Set down every record exactly as it appears.

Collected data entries
=== Section Start ===
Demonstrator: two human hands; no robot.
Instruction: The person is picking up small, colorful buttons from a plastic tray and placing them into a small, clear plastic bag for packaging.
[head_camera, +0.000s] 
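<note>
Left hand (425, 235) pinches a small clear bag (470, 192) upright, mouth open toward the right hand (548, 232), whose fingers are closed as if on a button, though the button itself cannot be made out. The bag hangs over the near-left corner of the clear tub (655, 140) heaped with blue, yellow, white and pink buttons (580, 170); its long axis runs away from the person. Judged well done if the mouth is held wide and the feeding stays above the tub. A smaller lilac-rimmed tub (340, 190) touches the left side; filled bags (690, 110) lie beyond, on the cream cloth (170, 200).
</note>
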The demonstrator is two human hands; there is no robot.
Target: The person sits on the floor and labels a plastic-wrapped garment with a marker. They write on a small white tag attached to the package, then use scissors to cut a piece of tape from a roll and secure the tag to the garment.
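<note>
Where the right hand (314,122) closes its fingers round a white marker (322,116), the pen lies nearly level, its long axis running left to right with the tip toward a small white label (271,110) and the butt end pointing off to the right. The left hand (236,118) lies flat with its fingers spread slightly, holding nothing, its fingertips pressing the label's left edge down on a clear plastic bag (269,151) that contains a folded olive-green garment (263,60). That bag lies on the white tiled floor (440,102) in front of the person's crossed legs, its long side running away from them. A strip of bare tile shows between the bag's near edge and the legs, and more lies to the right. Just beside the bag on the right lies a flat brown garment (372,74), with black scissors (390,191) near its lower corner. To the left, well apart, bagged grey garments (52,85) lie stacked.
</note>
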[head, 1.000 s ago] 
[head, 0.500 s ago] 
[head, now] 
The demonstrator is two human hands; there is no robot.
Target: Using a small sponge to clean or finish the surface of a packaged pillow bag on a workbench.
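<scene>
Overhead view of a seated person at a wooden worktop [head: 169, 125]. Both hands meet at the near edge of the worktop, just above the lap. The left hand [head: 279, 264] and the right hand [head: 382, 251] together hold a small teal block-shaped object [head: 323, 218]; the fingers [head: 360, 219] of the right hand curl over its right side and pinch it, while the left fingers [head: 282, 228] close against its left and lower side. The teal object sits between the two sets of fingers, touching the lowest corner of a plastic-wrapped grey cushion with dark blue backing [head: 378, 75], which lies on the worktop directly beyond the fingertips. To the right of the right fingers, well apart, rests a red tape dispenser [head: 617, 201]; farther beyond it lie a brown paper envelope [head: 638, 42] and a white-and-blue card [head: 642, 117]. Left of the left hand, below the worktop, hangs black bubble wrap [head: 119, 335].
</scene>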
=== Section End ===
- _EXERCISE OUTPUT_:
Demonstrator: two human hands; no robot.
Instruction: The person is picking up small, colorful buttons from a plastic tray and placing them into a small, clear plastic bag for packaging.
[head_camera, +0.000s] 
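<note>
Left hand (425, 235) pinches a small clear bag (470, 192) upright, mouth open toward the right hand (548, 232), whose fingers are closed as if on a button, though the button itself cannot be made out. The bag hangs over the near-left corner of the clear tub (655, 140) heaped with blue, yellow, white and pink buttons (580, 170); its long axis runs away from the person. Judged well done if the mouth is held wide and the feeding stays above the tub. A smaller lilac-rimmed tub (340, 190) touches the left side; filled bags (690, 110) lie beyond, on the cream cloth (170, 200).
</note>
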The demonstrator is two human hands; there is no robot.
Target: The person sits on the floor and labels a plastic-wrapped garment with a marker. They write on a small white tag attached to the package, then use scissors to cut a piece of tape from a roll and secure the tag to the garment.
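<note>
Where the right hand (314,122) closes its fingers round a white marker (322,116), the pen lies nearly level, its long axis running left to right with the tip toward a small white label (271,110) and the butt end pointing off to the right. The left hand (236,118) lies flat with its fingers spread slightly, holding nothing, its fingertips pressing the label's left edge down on a clear plastic bag (269,151) that contains a folded olive-green garment (263,60). That bag lies on the white tiled floor (440,102) in front of the person's crossed legs, its long side running away from them. A strip of bare tile shows between the bag's near edge and the legs, and more lies to the right. Just beside the bag on the right lies a flat brown garment (372,74), with black scissors (390,191) near its lower corner. To the left, well apart, bagged grey garments (52,85) lie stacked.
</note>
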[head, 1.000 s ago] 
[head, 0.500 s ago] 
[head, now] 
The demonstrator is two human hands; there is no robot.
Target: Using a small sponge to clean or finish the surface of a packaged pillow bag on a workbench.
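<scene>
Overhead view of a seated person at a wooden worktop [head: 169, 125]. Both hands meet at the near edge of the worktop, just above the lap. The left hand [head: 279, 264] and the right hand [head: 382, 251] together hold a small teal block-shaped object [head: 323, 218]; the fingers [head: 360, 219] of the right hand curl over its right side and pinch it, while the left fingers [head: 282, 228] close against its left and lower side. The teal object sits between the two sets of fingers, touching the lowest corner of a plastic-wrapped grey cushion with dark blue backing [head: 378, 75], which lies on the worktop directly beyond the fingertips. To the right of the right fingers, well apart, rests a red tape dispenser [head: 617, 201]; farther beyond it lie a brown paper envelope [head: 638, 42] and a white-and-blue card [head: 642, 117]. Left of the left hand, below the worktop, hangs black bubble wrap [head: 119, 335].
</scene>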

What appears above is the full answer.